Secondly, employment opportunities in pharmaceutical industries in Western countries have declined because of growth of India's drug industry. Western pharmaceutical enterprises have become too dependent on India's drug sector to manufacture drugs rather than employ people in their domestic environment to do so. This tendency continues to contribute to lack of employment for many people in these countries. In essence, one of the major offsets of the economic benefits of the rise of Indian drug sector is loss of jobs. For instance, the United States experienced a 5% decline of total manufacturing employment between 2008 and 2010 because of the growth of Indian pharmaceutical industry. The loss of jobs has also emerged from the fact that many pharmaceutical companies are outsourcing manufacturing of their products to India.

As Western companies have become dependent on Indian drug industry, the rise of this sector has weakened India's domestic pharmaceutical market. From an international perspective, the growth of India's pharmaceutical industry has generated numerous economic advantages because of its emergence as a hub of drug manufacturing. However, this growth has relatively weakened the domestic market since the economic advantages associated with largely benefit foreign companies rather than the local market. For instance, foreign companies can set up a pharmaceutical production plant in India 40% cheaper than in their domestic markets, which show that this growth hurts the domestic industry (Greene, 2007).

Benefits v. Losses

As evident in the previous analysis, it's increasingly important to determine whether the benefits from trade outweigh the losses associated with trading with Indian pharmaceutical sector. In the past few years, there have been numerous concerns on the sustainability of India's drug industry in the global arena because of increased influx of foreign companies into this market. Recent acquisitions of Indian companies by multinational corporations have been the major sources of concern because of the potential effects of such measures on the availability and affordability of generic drugs, especially to poor people in India (Lakshmi, 2011). The existing policies in India provide an easy way for any foreign company to acquire a local one, which may end up generating some economic disadvantages. The existing policies and tendencies make it easier for foreign companies to compromise India's public health priorities through acquisition of local pharmaceutical companies. From a local perspective, Indian pharmaceutical companies and industry is likely to suffer from increased trade with foreign firms because of the likelihood of undermining India's public health priorities. Foreign acquisitions are likely to shift the focus of the Indian drug industry from producing cheap lifesaving medicines for the poor to exporting to developed countries (Lakshmi, 2011).

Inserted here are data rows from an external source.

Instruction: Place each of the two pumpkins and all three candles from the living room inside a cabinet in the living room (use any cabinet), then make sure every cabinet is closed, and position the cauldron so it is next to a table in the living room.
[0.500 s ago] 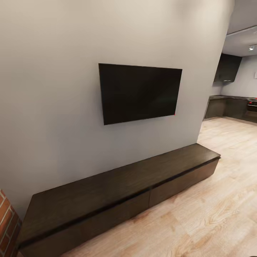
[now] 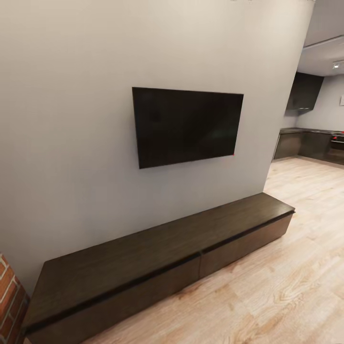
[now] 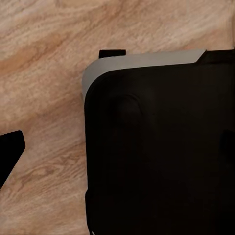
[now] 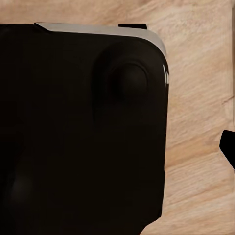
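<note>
Left of the cabinet you have a brick corner; the cabinet sits under the wall TV, its drawer fronts apparently flush. Beyond its right end lies the kitchen. Each wrist camera faces the robot's dark base, so I cannot tell either pincer's opening or load. Drive in blind and that base may strike the cabinet.

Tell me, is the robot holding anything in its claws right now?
It cannot be told. Both wrist views look down at the robot's own black base over pale wood floor, with no clear sight of either end effector or anything held.
</note>
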Robot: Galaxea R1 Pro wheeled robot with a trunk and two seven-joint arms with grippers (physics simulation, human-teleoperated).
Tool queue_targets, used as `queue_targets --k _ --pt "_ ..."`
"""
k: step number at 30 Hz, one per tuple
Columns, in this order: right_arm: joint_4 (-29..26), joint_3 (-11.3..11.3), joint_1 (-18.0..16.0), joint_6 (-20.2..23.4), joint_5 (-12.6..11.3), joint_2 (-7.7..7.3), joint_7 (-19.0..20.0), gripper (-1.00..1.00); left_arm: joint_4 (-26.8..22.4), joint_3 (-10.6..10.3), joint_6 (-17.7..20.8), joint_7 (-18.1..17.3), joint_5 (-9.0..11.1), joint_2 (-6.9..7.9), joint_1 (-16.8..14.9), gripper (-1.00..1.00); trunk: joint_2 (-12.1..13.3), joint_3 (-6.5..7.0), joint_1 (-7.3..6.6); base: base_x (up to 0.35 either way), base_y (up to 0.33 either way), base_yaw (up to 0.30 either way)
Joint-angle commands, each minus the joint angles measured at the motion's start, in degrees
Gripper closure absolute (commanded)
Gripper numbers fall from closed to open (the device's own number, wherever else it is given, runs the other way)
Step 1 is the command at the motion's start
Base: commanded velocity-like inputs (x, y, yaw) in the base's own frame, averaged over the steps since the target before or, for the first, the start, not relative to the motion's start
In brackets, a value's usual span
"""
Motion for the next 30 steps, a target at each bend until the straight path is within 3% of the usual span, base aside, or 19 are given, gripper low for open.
queue_targets --k 1,13,18,30 --pt "0.1 0.0 0.0 -0.5 0.0 0.0 0.0 -1.0 0.0 -0.1 -0.5 -0.1 0.0 0.02 0.0 -1.0 0.4 0.13 -0.23 0.0 0.0 0.0" --pt "0.1 0.1 0.0 -1.9 0.0 0.21 -1.4 -1.0 0.0 -0.1 -3.0 -0.1 0.0 0.03 0.0 -1.0 5.2 2.28 -2.87 0.0 0.0 0.015" --pt "0.1 0.1 0.0 -1.9 0.2 0.43 -4.4 -1.0 0.1 -0.1 -3.0 -0.1 0.0 0.02 0.0 -1.0 7.2 3.18 -3.96 0.0 0.0 0.219" --pt "0.1 0.1 0.0 -2.0 0.1 1.47 -4.8 -1.0 0.1 -0.1 -3.0 -0.1 0.0 -0.01 0.0 -1.0 12.0 5.33 -6.6 0.0 0.0 0.27"
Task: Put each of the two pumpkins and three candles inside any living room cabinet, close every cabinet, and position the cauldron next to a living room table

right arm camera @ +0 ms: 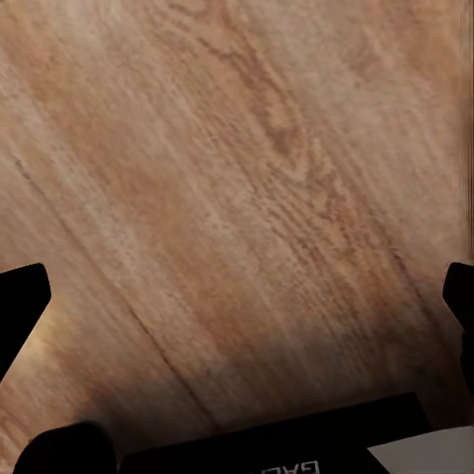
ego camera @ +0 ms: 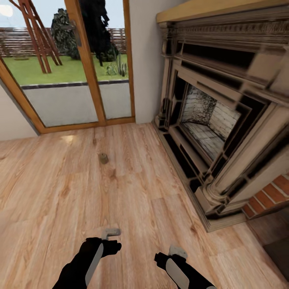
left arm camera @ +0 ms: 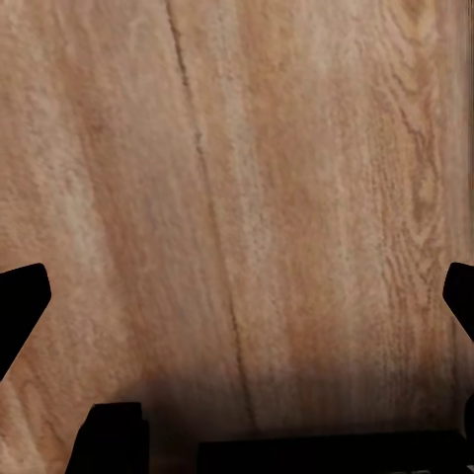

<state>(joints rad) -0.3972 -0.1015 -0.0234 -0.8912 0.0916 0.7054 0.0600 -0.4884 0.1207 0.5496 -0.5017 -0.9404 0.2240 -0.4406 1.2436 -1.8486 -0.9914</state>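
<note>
One candle, a small stubby beige-grey cylinder, stands on the wooden floor some way ahead of both arms. My left gripper hangs low over the floor, well short of the candle. In the left wrist view its fingers are spread wide over bare planks, so the left gripper is open and holds nothing. My right gripper is beside it, and the right wrist view shows the right gripper open over bare wood too. The pumpkins, cabinet, cauldron and table are out of view.
A large stone fireplace with a brick hearth takes up the right side. A wood-framed glass door to the garden stands at the back left. Open floor lies between them.
</note>
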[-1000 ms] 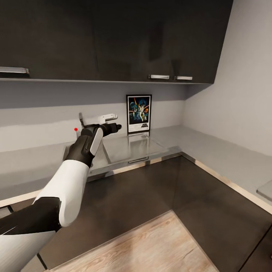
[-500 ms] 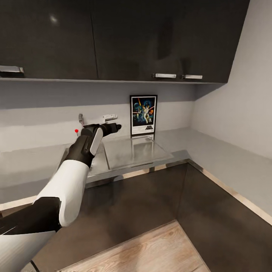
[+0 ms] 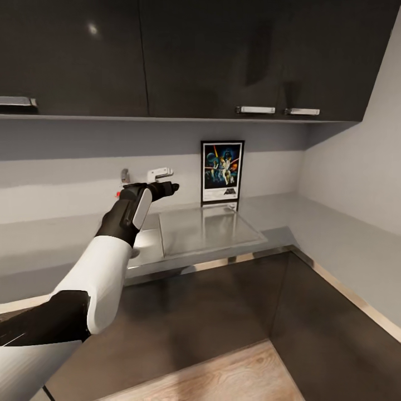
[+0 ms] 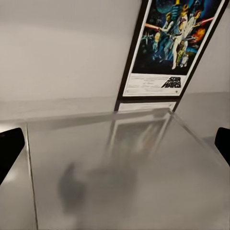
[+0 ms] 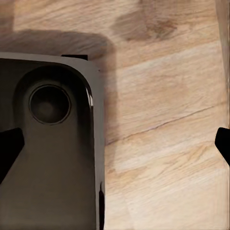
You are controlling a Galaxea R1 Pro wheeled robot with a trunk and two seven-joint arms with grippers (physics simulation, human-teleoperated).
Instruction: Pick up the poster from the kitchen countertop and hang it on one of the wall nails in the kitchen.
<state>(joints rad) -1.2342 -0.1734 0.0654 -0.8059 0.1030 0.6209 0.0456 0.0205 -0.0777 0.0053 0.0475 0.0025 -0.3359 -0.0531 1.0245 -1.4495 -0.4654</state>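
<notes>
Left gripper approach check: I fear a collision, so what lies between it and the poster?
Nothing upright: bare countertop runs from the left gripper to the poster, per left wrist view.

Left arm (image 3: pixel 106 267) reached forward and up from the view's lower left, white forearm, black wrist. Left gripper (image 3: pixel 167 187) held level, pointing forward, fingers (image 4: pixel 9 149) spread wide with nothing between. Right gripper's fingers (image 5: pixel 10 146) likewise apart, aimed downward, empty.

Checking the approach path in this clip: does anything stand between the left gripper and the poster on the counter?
Nothing visible does. The left gripper points toward the poster, which stands upright against the wall on the kitchen countertop. Between them lies only the flat grey drainboard. The faucet sits behind the gripper, off the line.
</notes>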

However, trading with Indian pharmaceutical sector seems to generate benefits that outweigh losses for foreign pharmaceutical companies. As previously shown, India's drug industry provides foreign firms numerous economic benefits that seemingly outweigh losses. The economic benefits outweigh losses because India has a vital role in the international labor division in the pharmaceutical industry through offering a base for outsourcing that in turn lessens manufacturing costs (Chadha, 2007). Trading with Indian pharmaceutical sector provides a perfect economic sense in which benefits outweigh losses through providing companies with an opportunity to increase their profitability while lessening the costs of operations or manufacturing.